Metadata Filtering Before Vector Search: The Recall Win Nobody Measures

wpnews.pro

A support agent asks the bot a question about a customer's enterprise contract. The bot retrieves the top 10 chunks by cosine similarity across the whole corpus. Two of them are from a different customer's contract that happens to use near-identical boilerplate language. The model writes a confident answer citing a clause that does not exist in the customer's actual agreement.

That is not a hallucination in the usual sense. The retrieval was working as designed. The vector index found the most semantically similar chunks, and boilerplate is semantically similar across customers by definition. The fix is not a better embedding model. The fix is telling the index to never look at the other customer's documents in the first place.

That is metadata filtering. Most teams treat it as an access-control checkbox. It is also one of the cheapest recall wins in the pipeline, and almost nobody measures it.

Your vector store holds chunks. Each chunk carries metadata: customer_id

, doc_type

, language

, indexed_at

, team

. Pre-filtering means you apply a hard predicate on that metadata before the vector search ranks anything.

Without a filter, a query for "late payment penalty" searches all 2 million chunks and returns the 10 closest in embedding space. With a filter, you search only the chunks where customer_id = 4417

, then rank those. The search space drops from 2 million to maybe 800 chunks. Every one of the top-10 results now comes from the right document set.

The recall framing matters here. Recall is the fraction of relevant chunks you manage to retrieve. When the corpus is full of near-duplicate boilerplate, irrelevant-but-similar chunks crowd out the relevant ones in the top-k. Cut the search space to the documents that can possibly be relevant, and the relevant chunks stop competing with look-alikes. The top-k fills with chunks that have a real chance of answering.

from qdrant_client import QdrantClient
from qdrant_client.models import (
    Filter, FieldCondition, MatchValue,
)

client = QdrantClient(url="http://localhost:6333")

def search(query_vec, customer_id, k=10):
    flt = Filter(
        must=[
            FieldCondition(
                key="customer_id",
                match=MatchValue(value=customer_id),
            ),
        ]
    )
    return client.search(
        collection_name="contracts",
        query_vector=query_vec,
        query_filter=flt,
        limit=k,
    )

The query vector is the same. The only change is the predicate. The result quality change is not subtle when your corpus has natural partitions.

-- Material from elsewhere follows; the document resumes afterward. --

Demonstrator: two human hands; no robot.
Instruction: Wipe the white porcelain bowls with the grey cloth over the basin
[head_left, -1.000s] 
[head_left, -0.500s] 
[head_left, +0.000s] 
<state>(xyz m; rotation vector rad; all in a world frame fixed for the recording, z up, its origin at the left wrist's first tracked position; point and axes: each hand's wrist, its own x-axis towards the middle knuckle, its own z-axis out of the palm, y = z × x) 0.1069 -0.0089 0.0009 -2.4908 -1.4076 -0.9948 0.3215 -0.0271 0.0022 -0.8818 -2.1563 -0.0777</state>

There are two places to apply the predicate, and they are not equivalent.

Post-filter: run the vector search over the whole corpus, get the top-k, then drop the chunks that fail the predicate. The problem: if you ask for 10 and 9 of the top 10 belong to other customers, you keep one chunk. You wanted 10. You got 1. The relevant chunks were ranked at positions 40, 55, 71 and never made the candidate set.

Pre-filter: restrict the candidate set to chunks that pass the predicate, then rank within it. You always get up to 10 results from the right partition.

Post-filtering silently starves recall. It looks like it works in a demo where the test query happens to match the dominant partition. It collapses on the queries where the relevant partition is a small slice of the corpus, which is the case that matters for multi-tenant systems.

Most managed vector stores do pre-filtering when you pass the predicate into the search call, and post-filtering when you filter the result list yourself in application code. Read your store's docs for which one the API gives you. Pinecone, Qdrant, Weaviate, and pgvector with the right index all support pre-filtering. The trap is filtering in Python after the fact and assuming it is the same thing.

Pre-filtering is not free, and the cost depends on how selective your predicate is.

Approximate nearest-neighbor indexes like HNSW are graphs. The search walks the graph from entry points toward the query vector. A filter prunes nodes during the walk. When the filter keeps most of the graph, the walk works normally. When the filter keeps a tiny fraction, the walk hits dead ends. The reachable nodes that pass the filter become sparse, the graph traversal stalls, and you either get degraded recall or the engine falls back to a slow brute-force scan over the matching set.

This is the cardinality trap, and it cuts both ways.

language = "en"

when 95% of the corpus is English): the filter barely shrinks the search space. You pay the filter cost and gain almost nothing.customer_id = 4417

when each customer is 0.04% of the corpus): the matching set is tiny and scattered through the HNSW graph. The graph walk degrades. Some engines auto-switch to brute force, which is fine at 800 chunks and a problem at 80,000.The selectivity sweet spot is a predicate that removes most of the corpus but leaves a matching set large enough for the index to traverse and small enough to be worth filtering. For very selective tenant filters, a payload index (Qdrant), a partitioned collection, or a metadata-aware index config is what keeps the filtered search fast.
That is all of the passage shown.